▸ **Task prompt**
Copy exactly, and copy only, the lines from the one bearing "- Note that" through the final line of the records.

##########

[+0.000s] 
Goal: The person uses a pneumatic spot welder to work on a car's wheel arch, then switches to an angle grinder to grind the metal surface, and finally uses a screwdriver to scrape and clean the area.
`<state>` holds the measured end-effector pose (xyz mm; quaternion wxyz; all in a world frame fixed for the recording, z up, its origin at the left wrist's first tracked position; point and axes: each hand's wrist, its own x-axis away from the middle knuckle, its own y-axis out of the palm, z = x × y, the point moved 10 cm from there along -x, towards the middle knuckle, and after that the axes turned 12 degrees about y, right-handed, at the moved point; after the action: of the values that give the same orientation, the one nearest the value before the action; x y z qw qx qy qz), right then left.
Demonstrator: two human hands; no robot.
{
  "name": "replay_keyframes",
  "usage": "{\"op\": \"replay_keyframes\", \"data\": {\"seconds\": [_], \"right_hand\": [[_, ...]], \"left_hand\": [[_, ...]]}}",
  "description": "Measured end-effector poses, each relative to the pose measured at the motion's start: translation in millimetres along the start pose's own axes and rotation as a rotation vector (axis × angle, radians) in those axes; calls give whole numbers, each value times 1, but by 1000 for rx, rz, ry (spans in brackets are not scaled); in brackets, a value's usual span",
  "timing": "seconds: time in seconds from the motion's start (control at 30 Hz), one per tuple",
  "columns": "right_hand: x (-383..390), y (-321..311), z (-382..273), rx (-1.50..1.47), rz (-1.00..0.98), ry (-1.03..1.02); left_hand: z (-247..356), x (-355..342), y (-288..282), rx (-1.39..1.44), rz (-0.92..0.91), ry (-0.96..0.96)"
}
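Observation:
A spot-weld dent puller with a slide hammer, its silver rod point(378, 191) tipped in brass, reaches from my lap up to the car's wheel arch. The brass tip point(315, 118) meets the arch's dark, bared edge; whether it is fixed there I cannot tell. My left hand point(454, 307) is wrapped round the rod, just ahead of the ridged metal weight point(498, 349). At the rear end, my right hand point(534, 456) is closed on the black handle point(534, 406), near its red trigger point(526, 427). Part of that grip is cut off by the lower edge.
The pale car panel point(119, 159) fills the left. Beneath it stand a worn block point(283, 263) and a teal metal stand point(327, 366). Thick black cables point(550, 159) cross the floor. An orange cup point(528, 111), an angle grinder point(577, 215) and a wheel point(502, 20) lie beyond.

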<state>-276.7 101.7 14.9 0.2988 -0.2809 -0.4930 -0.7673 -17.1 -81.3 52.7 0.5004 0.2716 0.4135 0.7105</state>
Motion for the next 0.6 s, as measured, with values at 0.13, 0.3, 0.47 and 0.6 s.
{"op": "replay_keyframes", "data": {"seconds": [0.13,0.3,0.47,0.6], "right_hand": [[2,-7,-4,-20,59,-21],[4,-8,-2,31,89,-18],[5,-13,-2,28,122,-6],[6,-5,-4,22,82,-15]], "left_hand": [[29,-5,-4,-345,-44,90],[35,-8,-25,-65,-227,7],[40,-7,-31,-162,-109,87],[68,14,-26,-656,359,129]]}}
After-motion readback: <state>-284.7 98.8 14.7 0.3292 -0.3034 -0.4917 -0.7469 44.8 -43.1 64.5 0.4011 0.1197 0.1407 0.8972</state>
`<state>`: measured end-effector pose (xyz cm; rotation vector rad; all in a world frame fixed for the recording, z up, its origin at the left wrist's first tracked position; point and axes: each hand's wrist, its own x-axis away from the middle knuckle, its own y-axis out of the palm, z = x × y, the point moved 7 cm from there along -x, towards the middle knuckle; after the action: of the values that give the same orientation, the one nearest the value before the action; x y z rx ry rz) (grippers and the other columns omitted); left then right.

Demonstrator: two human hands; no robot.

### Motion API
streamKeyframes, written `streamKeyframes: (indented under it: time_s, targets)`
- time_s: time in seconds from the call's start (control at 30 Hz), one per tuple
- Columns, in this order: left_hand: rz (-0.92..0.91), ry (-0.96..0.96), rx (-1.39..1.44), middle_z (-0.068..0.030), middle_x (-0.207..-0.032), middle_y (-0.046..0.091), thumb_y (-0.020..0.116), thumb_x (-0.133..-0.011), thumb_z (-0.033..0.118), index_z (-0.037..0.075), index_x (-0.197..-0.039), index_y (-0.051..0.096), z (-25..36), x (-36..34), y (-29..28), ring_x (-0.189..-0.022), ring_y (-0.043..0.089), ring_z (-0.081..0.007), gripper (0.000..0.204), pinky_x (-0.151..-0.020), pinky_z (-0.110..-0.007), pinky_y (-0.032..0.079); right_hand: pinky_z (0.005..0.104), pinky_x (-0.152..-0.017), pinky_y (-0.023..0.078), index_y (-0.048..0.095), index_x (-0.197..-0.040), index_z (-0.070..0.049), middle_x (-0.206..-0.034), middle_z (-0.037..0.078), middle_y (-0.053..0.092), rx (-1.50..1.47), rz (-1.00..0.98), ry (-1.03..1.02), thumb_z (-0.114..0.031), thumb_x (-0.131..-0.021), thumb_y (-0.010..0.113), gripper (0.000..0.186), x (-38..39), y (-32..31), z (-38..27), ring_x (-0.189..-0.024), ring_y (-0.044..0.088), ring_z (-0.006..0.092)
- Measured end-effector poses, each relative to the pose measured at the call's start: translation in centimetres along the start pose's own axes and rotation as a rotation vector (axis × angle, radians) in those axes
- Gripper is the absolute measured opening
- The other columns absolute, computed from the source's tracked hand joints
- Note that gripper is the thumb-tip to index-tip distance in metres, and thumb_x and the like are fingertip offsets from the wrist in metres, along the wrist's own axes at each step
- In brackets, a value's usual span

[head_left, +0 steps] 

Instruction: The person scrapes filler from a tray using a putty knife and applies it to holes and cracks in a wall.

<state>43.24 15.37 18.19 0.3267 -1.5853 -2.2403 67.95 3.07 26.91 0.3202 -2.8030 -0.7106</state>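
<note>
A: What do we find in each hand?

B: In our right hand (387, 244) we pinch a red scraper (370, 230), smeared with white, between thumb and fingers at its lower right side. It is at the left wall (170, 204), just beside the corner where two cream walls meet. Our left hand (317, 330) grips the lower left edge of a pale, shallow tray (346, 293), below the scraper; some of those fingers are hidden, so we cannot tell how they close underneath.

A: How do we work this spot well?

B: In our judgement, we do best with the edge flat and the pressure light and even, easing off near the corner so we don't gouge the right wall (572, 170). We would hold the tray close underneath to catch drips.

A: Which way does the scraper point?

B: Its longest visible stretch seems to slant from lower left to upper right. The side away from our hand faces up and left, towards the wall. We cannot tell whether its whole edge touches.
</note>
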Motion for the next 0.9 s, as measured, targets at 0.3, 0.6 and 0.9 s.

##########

▸ **Result**
- Note that gripper is the thumb-tip to index-tip distance in metres, and thumb_x and the like are fingertip offsets from the wrist in metres, along the wrist's own axes at each step
- In brackets, a value's usual span

[head_left, +0 steps] 

Instruction: The person scrapes filler from a tray using a putty knife and applies it to holes and cracks in a wall.

<state>43.24 15.37 18.19 0.3267 -1.5853 -2.2403 67.95 3.07 26.91 0.3202 -2.8030 -0.7106</state>
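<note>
A: What do we find in each hand?

B: In our right hand (387, 244) we pinch a red scraper (370, 230), smeared with white, between thumb and fingers at its lower right side. It is at the left wall (170, 204), just beside the corner where two cream walls meet. Our left hand (317, 330) grips the lower left edge of a pale, shallow tray (346, 293), below the scraper; some of those fingers are hidden, so we cannot tell how they close underneath.

A: How do we work this spot well?

B: In our judgement, we do best with the edge flat and the pressure light and even, easing off near the corner so we don't gouge the right wall (572, 170). We would hold the tray close underneath to catch drips.

A: Which way does the scraper point?

B: Its longest visible stretch seems to slant from lower left to upper right. The side away from our hand faces up and left, towards the wall. We cannot tell whether its whole edge touches.
</note>
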Motion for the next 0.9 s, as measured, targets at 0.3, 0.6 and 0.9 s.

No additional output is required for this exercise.